Бабы смеялись над незадачливой стряпухой. Одна из них заметила:
— С квашней она не в ладах, а вот ребятишек мастерица рожать. Как блины печет на масленицу!..
— А чего ей не рожать, муж-то вон какой ядреный, вроде матерого сохатого! Рукой до желоба дотянется…
— У вас, кума, тоже стоят партизаны? — неожиданно спросил молодой женский голос.

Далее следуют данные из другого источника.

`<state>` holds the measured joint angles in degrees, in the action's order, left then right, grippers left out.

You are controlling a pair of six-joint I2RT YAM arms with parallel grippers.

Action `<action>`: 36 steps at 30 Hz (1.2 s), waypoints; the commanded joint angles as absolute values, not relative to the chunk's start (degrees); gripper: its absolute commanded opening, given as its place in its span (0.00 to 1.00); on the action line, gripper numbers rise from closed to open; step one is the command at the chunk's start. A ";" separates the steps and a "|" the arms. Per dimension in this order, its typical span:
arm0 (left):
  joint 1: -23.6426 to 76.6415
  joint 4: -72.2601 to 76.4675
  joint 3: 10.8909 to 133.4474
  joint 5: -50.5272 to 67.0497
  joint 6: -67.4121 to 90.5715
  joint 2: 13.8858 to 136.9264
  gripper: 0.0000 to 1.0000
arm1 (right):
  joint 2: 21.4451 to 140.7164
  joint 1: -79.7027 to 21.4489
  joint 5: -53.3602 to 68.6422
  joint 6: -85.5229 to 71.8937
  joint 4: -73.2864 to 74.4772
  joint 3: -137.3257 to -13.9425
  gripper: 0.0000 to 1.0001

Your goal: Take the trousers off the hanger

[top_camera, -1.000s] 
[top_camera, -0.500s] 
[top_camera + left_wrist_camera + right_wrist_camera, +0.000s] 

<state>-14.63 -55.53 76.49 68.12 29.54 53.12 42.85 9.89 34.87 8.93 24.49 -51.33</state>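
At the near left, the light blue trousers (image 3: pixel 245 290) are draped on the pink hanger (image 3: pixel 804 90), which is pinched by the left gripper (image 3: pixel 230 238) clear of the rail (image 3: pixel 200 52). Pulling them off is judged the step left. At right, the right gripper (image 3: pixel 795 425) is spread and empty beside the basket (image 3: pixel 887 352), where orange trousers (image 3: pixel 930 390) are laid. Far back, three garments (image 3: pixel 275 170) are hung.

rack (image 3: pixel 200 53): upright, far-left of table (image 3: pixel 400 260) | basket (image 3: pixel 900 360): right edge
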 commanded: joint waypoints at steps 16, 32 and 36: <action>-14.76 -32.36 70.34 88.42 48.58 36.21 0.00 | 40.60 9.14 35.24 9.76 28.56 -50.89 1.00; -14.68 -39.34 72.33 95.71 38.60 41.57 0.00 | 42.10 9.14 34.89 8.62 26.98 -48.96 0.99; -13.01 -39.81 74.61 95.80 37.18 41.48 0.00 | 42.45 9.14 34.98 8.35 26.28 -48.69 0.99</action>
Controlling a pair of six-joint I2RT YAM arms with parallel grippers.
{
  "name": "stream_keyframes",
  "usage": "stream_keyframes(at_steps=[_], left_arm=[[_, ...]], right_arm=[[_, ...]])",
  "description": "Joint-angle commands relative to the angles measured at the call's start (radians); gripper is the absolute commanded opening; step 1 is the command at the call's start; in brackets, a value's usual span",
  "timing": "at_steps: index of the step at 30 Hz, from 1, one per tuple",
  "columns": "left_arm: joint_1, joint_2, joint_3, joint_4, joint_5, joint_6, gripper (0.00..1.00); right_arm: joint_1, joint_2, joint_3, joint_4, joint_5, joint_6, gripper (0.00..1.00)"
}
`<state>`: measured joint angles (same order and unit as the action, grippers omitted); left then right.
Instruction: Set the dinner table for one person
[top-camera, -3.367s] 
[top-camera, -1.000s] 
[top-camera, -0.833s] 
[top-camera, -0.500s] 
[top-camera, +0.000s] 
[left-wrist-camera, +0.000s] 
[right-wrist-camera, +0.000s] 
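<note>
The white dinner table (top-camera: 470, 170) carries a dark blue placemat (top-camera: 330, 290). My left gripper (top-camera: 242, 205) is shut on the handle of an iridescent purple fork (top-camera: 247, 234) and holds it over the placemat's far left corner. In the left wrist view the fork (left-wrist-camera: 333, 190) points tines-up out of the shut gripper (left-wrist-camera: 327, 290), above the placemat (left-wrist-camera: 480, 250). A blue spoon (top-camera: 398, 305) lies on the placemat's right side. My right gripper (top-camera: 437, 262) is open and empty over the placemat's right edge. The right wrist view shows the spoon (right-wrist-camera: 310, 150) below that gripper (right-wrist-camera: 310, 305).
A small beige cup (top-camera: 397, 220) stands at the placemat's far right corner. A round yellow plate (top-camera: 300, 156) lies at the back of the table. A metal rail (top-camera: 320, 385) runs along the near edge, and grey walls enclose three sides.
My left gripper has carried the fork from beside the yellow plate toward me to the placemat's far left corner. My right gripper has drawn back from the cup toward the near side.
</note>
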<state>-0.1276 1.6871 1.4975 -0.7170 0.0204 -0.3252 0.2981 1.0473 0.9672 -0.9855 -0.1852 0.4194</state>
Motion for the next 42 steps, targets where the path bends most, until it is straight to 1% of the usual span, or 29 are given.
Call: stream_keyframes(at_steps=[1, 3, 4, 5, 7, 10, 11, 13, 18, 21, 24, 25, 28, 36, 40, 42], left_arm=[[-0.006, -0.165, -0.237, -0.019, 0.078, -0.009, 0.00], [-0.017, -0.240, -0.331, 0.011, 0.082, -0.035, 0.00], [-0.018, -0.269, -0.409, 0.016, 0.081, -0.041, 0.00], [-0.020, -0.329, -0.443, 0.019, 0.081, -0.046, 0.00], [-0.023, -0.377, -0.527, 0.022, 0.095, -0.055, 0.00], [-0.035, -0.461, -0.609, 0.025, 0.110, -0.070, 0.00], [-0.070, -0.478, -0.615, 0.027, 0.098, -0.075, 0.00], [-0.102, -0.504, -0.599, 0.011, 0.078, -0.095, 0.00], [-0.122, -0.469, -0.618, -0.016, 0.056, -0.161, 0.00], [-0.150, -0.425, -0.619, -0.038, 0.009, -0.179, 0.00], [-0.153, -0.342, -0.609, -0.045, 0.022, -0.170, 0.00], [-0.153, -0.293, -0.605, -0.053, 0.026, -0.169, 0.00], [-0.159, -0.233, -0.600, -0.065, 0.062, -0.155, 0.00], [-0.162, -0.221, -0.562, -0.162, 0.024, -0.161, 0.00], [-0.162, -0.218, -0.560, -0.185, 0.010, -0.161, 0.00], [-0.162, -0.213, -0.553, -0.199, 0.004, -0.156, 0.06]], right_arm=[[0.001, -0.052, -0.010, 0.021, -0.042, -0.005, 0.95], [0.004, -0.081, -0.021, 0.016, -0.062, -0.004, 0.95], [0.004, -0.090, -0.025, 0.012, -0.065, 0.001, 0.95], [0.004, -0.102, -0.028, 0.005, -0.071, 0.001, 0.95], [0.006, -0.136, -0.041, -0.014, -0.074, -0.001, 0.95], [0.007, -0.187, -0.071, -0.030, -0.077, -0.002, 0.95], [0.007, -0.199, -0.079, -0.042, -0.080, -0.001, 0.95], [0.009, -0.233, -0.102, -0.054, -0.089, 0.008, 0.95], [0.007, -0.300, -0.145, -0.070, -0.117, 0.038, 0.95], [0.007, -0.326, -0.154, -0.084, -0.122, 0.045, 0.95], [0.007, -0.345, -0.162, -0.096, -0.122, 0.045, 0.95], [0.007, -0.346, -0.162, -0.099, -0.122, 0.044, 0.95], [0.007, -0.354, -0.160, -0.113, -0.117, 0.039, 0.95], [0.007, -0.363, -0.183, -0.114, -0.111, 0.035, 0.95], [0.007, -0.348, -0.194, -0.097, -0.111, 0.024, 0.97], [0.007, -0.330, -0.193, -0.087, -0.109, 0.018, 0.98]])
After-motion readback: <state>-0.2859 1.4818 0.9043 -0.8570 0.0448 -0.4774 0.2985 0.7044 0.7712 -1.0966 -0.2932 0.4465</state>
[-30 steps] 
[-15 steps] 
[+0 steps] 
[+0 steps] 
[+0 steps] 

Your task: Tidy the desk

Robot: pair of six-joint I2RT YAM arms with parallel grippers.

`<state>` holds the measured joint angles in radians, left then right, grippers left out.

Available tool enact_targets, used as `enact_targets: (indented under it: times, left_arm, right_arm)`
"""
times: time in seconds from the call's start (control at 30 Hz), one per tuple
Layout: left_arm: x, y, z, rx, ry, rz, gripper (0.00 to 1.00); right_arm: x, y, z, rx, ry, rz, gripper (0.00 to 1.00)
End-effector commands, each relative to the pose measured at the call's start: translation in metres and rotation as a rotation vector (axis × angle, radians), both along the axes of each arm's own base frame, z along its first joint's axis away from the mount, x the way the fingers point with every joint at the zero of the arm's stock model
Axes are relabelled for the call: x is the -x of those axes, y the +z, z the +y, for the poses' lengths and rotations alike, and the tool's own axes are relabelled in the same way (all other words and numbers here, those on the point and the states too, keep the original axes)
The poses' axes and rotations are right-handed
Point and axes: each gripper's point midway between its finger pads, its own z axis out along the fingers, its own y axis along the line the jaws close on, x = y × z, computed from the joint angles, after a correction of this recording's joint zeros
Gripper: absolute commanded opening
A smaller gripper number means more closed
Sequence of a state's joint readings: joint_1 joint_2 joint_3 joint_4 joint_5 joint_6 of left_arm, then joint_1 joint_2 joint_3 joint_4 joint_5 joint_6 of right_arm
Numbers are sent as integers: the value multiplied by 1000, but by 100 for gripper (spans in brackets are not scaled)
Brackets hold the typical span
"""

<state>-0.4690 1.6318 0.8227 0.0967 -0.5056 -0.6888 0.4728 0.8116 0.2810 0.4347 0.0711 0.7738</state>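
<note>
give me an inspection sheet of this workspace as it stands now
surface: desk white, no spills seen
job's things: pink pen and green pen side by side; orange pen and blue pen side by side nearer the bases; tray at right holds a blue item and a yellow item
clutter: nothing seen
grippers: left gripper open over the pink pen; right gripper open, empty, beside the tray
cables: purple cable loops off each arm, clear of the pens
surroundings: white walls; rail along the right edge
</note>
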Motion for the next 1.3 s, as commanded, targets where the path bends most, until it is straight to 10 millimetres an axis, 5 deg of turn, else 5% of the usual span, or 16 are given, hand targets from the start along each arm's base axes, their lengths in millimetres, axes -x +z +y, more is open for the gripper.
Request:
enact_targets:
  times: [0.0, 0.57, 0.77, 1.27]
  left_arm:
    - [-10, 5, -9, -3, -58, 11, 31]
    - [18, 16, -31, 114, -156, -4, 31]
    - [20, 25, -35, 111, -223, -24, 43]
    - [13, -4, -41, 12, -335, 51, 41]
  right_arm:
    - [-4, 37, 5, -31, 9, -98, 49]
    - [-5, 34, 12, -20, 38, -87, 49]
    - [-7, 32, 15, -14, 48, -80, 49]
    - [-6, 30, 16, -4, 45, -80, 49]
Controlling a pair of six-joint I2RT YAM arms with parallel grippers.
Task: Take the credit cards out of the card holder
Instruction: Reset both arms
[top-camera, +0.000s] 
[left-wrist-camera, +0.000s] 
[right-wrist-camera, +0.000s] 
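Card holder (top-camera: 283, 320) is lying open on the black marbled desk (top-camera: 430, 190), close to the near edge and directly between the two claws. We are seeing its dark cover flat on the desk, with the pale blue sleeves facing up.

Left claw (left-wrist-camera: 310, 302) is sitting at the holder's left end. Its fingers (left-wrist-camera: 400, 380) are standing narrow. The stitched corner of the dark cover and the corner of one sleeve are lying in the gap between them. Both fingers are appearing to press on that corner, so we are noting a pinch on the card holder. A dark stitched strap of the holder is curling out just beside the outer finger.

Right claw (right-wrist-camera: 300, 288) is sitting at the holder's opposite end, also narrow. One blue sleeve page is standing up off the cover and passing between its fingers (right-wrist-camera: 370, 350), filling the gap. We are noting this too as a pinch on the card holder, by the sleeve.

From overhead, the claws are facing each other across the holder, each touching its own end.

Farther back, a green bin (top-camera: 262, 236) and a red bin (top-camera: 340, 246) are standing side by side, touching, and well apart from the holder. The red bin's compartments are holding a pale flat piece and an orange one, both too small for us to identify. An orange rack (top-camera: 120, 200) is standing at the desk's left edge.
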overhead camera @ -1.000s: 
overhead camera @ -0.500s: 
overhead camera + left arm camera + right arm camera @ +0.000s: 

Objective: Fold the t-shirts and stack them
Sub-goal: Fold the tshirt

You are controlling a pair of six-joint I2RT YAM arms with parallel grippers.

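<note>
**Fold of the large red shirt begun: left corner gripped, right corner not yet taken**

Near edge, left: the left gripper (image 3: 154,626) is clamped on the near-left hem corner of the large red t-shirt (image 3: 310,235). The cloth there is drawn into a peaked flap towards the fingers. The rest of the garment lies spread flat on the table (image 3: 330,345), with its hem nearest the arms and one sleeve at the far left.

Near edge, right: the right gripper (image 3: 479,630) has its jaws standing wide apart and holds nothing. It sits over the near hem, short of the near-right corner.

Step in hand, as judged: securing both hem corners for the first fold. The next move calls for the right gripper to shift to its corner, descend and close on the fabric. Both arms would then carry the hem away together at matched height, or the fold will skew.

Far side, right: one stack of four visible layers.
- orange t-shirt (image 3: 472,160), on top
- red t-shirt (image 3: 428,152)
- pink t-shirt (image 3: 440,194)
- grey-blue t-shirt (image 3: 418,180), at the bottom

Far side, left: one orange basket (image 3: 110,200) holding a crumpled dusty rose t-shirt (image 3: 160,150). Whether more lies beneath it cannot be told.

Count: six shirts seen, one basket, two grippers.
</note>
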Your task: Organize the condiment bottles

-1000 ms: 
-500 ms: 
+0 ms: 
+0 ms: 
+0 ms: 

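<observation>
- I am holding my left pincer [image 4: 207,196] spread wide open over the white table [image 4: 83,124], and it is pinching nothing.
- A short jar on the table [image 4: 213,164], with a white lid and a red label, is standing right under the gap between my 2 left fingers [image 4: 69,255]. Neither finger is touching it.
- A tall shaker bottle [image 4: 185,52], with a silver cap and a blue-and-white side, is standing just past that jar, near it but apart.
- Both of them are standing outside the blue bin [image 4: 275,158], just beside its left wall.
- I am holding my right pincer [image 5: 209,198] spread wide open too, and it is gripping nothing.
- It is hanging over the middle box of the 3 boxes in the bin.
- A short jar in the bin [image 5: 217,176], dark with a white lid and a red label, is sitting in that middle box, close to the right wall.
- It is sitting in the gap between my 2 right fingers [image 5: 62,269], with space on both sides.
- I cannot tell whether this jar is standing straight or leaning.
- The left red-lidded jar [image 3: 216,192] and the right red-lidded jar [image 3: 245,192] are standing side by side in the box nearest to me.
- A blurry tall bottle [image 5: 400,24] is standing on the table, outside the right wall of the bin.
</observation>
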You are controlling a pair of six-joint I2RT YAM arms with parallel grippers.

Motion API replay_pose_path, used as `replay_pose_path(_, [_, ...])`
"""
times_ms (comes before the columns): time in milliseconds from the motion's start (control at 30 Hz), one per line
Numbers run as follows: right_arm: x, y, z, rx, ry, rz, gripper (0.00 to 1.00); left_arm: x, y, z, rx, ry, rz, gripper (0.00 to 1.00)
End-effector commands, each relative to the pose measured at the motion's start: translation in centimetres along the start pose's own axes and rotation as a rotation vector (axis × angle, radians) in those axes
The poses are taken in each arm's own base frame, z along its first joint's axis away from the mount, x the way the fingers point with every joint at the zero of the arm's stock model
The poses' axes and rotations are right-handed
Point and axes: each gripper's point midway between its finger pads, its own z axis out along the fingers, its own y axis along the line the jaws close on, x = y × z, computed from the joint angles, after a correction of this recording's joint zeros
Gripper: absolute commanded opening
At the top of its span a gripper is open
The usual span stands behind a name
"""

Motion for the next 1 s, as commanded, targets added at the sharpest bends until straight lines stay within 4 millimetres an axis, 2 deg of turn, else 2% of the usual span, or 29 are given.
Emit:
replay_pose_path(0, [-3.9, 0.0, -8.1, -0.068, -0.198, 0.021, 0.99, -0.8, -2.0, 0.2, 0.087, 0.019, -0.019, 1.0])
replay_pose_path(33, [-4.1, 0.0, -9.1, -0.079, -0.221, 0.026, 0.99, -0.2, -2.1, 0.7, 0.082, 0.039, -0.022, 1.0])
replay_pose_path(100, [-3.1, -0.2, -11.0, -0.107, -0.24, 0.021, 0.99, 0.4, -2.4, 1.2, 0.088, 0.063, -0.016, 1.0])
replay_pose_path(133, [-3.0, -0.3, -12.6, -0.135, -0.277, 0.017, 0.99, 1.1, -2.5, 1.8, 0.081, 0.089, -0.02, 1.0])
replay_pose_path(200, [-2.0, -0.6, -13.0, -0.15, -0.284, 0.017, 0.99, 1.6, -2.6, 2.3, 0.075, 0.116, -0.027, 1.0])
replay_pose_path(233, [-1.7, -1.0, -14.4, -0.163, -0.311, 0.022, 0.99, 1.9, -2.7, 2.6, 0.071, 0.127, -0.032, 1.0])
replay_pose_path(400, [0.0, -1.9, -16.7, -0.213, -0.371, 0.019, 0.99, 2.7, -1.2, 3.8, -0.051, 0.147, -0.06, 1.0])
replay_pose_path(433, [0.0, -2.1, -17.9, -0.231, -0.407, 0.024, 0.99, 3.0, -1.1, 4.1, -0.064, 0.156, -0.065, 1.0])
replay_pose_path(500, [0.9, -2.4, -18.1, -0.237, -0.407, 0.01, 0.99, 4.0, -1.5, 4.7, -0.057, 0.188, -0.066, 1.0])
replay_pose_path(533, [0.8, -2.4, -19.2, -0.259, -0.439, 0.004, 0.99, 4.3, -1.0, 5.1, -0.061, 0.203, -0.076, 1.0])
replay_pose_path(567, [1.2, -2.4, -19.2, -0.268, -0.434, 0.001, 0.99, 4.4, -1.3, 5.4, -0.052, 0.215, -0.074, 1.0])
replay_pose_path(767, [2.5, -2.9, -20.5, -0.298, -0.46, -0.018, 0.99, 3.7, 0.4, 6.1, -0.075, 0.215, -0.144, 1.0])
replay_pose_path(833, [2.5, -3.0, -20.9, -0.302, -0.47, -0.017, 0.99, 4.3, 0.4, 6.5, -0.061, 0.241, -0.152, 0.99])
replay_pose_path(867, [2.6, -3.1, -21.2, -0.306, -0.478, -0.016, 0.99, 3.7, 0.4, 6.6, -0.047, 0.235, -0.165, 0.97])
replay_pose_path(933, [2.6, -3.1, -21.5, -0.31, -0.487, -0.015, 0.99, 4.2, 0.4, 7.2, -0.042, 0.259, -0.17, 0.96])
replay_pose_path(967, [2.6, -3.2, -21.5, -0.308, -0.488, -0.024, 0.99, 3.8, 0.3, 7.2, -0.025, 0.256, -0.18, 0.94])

— Орава целая, десять человек.
— И у нас столько же. Надоедают, поди?
— Ничего, народ хороший. Крыльцо починили, дрова колют, за водой бегают…
Домна просунула стриженую голову в дверь, спросила:
— Бабоньки, найдется ли местечко?
— И-и-и-и! — завизжали бабы, зашикали. — Закрывай дверь, бесстыдник! Здесь бабы моются…
— Не бойтесь, я сама баба! — рассмеялась Домна.
— Это моя, — узнала девушку хозяйка. — Заходи, Домнушка.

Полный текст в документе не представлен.